Come noi anche quel Melis protagonista dei gialli di Tuzzi si aggira da dilettante in quel mondo per lui sconosciuto (per lui, non certo per l’autore!), dell’antiquariato librario alla ricerca di un assassino che inaspettatamente lascia tracce che sanno di legature in pergamena chiara ed in vitello fulvo. Un ambiente questo tutto da scoprire e che rivela  il suo fascino tra gli ingranaggi perfettamente oliati di un giallo tutto italiano. No, non sono le civilissime istituzioni delle bancarelle dell’usato quelle tra le quali indaga, quelle che lo stesso autore nel suo splendido Collezionare libri aveva definito col rammarico del più indomito ricercatore di volumi esauriti ed introvabili “cimiteri di pseudo best-sellers”. Eppure l’insistente presenza dei libri non turba di una virgola questo romanzo che è giallo, ma che sa essere, come molti altri dello stesso genere non sono, romanzo di ambienti e di personaggi.
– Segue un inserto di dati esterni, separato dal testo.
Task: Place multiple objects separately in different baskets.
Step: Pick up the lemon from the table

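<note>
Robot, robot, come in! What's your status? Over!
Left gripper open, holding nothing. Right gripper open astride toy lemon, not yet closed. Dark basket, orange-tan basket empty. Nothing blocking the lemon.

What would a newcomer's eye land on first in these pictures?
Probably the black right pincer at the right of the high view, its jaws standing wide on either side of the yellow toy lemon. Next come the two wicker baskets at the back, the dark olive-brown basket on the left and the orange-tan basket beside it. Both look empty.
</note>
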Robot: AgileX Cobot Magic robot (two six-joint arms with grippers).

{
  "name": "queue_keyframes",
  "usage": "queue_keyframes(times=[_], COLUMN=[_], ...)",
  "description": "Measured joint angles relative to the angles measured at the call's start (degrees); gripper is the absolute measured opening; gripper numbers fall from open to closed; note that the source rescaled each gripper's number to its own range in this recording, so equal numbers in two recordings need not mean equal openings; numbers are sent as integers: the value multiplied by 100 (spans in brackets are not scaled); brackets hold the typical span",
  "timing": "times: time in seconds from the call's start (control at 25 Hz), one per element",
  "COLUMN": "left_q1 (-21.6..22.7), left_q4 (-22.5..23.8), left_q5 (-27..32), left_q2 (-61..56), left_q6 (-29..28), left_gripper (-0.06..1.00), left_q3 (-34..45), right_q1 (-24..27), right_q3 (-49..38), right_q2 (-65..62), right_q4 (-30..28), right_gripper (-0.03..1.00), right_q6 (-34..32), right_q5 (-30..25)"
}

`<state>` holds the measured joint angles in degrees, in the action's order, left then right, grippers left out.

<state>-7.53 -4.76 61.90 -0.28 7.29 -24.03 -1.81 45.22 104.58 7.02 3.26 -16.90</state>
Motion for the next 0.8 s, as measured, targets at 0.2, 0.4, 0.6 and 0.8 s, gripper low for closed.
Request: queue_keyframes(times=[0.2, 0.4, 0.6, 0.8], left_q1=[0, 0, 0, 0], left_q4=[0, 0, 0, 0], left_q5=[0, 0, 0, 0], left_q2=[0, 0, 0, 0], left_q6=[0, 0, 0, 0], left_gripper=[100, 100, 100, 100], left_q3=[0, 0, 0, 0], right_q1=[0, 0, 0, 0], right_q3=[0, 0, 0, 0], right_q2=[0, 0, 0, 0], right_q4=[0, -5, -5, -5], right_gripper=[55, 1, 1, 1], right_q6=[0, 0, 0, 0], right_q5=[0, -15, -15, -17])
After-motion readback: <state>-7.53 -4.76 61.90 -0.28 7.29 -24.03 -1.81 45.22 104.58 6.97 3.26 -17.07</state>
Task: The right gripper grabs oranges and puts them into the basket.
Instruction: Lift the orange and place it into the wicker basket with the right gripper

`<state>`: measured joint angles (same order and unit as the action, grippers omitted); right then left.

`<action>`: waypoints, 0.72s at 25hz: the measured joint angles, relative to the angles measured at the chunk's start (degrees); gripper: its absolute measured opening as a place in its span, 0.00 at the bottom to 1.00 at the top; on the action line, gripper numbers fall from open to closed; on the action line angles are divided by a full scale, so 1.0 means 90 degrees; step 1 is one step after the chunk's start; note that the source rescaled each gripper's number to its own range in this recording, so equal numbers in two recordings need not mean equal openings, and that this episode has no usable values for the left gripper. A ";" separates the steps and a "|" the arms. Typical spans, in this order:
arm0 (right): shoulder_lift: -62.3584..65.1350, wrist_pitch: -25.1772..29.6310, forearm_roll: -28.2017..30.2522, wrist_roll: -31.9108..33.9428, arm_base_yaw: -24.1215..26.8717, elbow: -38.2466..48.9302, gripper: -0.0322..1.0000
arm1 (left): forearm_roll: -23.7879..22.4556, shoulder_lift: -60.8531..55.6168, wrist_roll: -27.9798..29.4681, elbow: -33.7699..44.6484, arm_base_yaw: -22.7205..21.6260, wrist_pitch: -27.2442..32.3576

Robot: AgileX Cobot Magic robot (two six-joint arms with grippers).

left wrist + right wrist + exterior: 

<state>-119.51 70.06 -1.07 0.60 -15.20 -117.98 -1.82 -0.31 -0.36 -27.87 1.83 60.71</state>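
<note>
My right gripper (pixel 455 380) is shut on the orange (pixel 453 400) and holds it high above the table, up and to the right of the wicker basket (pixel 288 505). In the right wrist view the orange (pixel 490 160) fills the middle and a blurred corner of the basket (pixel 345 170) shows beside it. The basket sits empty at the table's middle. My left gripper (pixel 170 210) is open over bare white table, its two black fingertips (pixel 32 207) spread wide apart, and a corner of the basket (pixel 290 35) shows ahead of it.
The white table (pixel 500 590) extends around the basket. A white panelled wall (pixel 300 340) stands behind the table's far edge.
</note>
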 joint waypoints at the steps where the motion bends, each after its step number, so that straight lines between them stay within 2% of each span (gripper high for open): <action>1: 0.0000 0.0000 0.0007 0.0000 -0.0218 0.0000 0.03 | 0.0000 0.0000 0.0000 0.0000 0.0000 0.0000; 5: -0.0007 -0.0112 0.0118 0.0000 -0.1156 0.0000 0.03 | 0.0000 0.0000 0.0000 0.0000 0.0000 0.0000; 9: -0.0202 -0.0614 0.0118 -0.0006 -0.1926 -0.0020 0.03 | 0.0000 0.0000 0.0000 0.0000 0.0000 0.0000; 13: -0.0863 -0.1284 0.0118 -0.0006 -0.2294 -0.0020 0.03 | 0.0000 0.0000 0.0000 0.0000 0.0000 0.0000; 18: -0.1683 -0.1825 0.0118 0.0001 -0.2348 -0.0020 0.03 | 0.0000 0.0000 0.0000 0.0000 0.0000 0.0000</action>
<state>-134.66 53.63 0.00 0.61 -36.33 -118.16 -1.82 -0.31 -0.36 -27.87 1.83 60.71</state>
Leggete dunque Tuzzi se volete sapere com’è una settimana di febbraio fredda, ma di un freddo buono, a Milano, con le sue sere magiche di foschia rischiarate appena dalle luci dei lampioni. Una città che non è sfondo, ma protagonista con le sue nostalgie di tepore primaverile che entra fin dentro alle ossa degli ispettori che piantonano le case e che si appostano per pedinare i sospettati. Note meteorologiche e paesaggistiche queste di non poco rilievo e che la dicono lunga su una tradizione letteraria che affonda le sue radici in Simenon, ma anche in Chandler. Come dimenticare infatti l’incipit di The big sleep, “mezzo ottobre, sole velato, e una minaccia di pioggia torrenziale sospesa nella limpidezza eccessiva là sulla collina”? Vi è dunque una “via italiana” alla descrizione di un sole discreto e di una nebbia pertinace che non sappia né di Stati Uniti né di provincia francese e questa via è quella che batte con destrezza il nostro Tuzzi. Accade così che mentre egli con rapidi fotogrammi ci descrive questa città, noi vi leggiamo la vita segreta dei suoi protagonisti, con le loro piccole storie che narrano di rassegnazione e speranza: ben lungi dall’essere pallidi e sfuggenti, si ritagliano il loro spazio all’interno della vicenda. Capita quindi di incontrare la signorina Casiraghi, versione femminile di Caronte, che si antepone fra il mondo esterno e il sancta sanctorum della casa editrice di quel bel tipo di Frangipane o Caselli nominato perito d’ufficio che districando l’involuta matassa che sembra celarsi dietro la libreria di Tanzi trova sempre il tempo di dispensare deliziosi esempi di antiquariato alternando erudizione e saggezza, quella stessa che l’autore ci riserva nelle splendide pagine delle sue guide. E che dire di quel complice e semiserio sorriso da ragazzina che ci riserva la fulgida Fiorenza con la sua strepitosa falcata che subito è in grado di irretire il solitario Melis? Il sorriso,  discreto e un po’ sornione, è forse la cifra di questo romanzo in cui l’autore e il suo protagonista si muovono con disinvoltura nella quotidiana commedia umana, quello stesso sorriso che fiorisce in noi  quando inaspettatamente ci imbattiamo in un nuovo libro, in un nuovo autore.